27. An audio decoder, characterized in that, include: The parameter processing unit is used to obtain the latent variable compensation parameters and the third latent variable based on the bitstream; The third latent variable is compensated according to the latent variable compensation parameters to obtain the reconstructed first latent variable; The decoding unit is also used to process the reconstructed first latent variable using a decoding neural network to generate decoded audio data; in, The process of obtaining the latent variable compensation parameter and the third latent variable based on the bitstream includes: decoding the latent variable compensation parameter and the second latent variable from the bitstream, wherein the value of the current element in the second latent variable is a quantized value; and performing dequantization processing on the second latent variable to obtain the third latent variable.
28. An audio encoder, characterized in that, include: The method includes a processor coupled to a memory storing a program, wherein the program instructions stored in the memory are executed by the processor to implement the method of any one of claims 1 to 14.
29. An audio decoder, characterized in that, include: The method includes a processor coupled to a memory storing a program, which, when executed by the processor, implements the method of any one of claims 15 to 25.
30. A communication system, characterized in that, include: An audio encoder and an audio decoder; the audio encoder is the audio encoder as described in any one of claims 26 or 28; The audio decoder is the audio decoder as described in any one of claims 27 or 29.

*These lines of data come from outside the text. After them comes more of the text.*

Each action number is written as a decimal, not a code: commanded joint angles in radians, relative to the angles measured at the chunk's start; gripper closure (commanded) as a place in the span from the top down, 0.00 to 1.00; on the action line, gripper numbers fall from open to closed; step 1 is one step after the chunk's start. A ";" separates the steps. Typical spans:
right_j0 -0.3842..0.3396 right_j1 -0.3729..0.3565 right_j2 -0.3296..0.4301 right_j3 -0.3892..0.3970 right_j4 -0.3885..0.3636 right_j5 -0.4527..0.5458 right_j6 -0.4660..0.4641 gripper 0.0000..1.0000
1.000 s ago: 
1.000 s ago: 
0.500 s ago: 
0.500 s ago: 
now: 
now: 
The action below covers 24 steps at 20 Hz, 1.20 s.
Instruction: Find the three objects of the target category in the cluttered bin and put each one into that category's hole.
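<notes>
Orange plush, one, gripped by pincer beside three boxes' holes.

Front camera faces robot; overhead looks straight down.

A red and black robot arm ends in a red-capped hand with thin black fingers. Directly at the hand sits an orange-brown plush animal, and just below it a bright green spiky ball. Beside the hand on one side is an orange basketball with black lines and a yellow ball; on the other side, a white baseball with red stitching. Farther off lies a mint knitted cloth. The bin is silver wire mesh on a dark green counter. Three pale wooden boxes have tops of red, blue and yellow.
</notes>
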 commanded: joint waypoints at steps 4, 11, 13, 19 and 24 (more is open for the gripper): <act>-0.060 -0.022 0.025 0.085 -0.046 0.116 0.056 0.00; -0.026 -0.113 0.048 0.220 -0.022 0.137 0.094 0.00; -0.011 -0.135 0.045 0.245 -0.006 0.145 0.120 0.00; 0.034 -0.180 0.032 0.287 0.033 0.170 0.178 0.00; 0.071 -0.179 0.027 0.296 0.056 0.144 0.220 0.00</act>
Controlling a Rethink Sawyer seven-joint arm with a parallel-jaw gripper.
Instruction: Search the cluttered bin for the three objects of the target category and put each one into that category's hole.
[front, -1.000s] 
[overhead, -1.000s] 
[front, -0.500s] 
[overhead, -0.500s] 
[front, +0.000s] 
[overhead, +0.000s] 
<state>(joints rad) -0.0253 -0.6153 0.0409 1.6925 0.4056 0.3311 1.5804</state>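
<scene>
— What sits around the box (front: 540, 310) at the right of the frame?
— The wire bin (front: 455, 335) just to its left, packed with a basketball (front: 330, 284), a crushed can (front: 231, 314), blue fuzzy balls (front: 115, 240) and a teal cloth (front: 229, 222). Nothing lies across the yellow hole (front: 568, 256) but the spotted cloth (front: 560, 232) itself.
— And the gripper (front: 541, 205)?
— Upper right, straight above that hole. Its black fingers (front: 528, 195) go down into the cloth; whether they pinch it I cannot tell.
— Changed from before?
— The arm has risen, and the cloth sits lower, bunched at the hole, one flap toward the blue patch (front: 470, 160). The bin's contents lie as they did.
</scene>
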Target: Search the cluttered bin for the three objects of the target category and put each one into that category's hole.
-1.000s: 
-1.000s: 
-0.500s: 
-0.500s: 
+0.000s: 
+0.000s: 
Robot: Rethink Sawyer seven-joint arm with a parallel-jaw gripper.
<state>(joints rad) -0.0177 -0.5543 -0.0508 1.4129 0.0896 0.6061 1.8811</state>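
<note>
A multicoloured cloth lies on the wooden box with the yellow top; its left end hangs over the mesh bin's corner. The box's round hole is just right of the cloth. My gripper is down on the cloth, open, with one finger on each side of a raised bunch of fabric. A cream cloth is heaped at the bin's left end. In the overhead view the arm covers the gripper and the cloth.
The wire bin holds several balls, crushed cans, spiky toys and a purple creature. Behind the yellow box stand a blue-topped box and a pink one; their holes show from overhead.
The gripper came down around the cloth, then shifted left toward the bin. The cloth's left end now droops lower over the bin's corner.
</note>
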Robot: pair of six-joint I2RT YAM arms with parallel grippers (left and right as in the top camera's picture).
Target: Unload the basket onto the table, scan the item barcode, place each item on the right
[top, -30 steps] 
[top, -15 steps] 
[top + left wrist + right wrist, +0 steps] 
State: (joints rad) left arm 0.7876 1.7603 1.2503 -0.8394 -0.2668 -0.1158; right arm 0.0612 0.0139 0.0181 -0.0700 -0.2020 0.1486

31. A computer-readable storage medium comprising a program that, when run on a computer, causes the computer to perform the method as claimed in any one of claims 1-14.
32. A computer-readable storage medium comprising a program that, when run on a computer, causes the computer to perform the method as claimed in any one of claims 15-24.
33. A network device, comprising a processor and a memory, characterized in that, The processor is coupled to the memory and is used to read and execute instructions stored in the memory to implement the method as claimed in any one of claims 1-24.
34. The network device as described in claim 33, characterized in that, The network device is a chip or a system-on-a-chip.
35. A computer-readable storage medium, characterized in that, The storage contains a bitstream obtained by the method described in any one of claims 1-14.
36. A computer program product, characterized in that, The computer program product includes computer programs. When the computer program is run on a computer, it causes the computer to perform the method as described in any one of claims 1-24.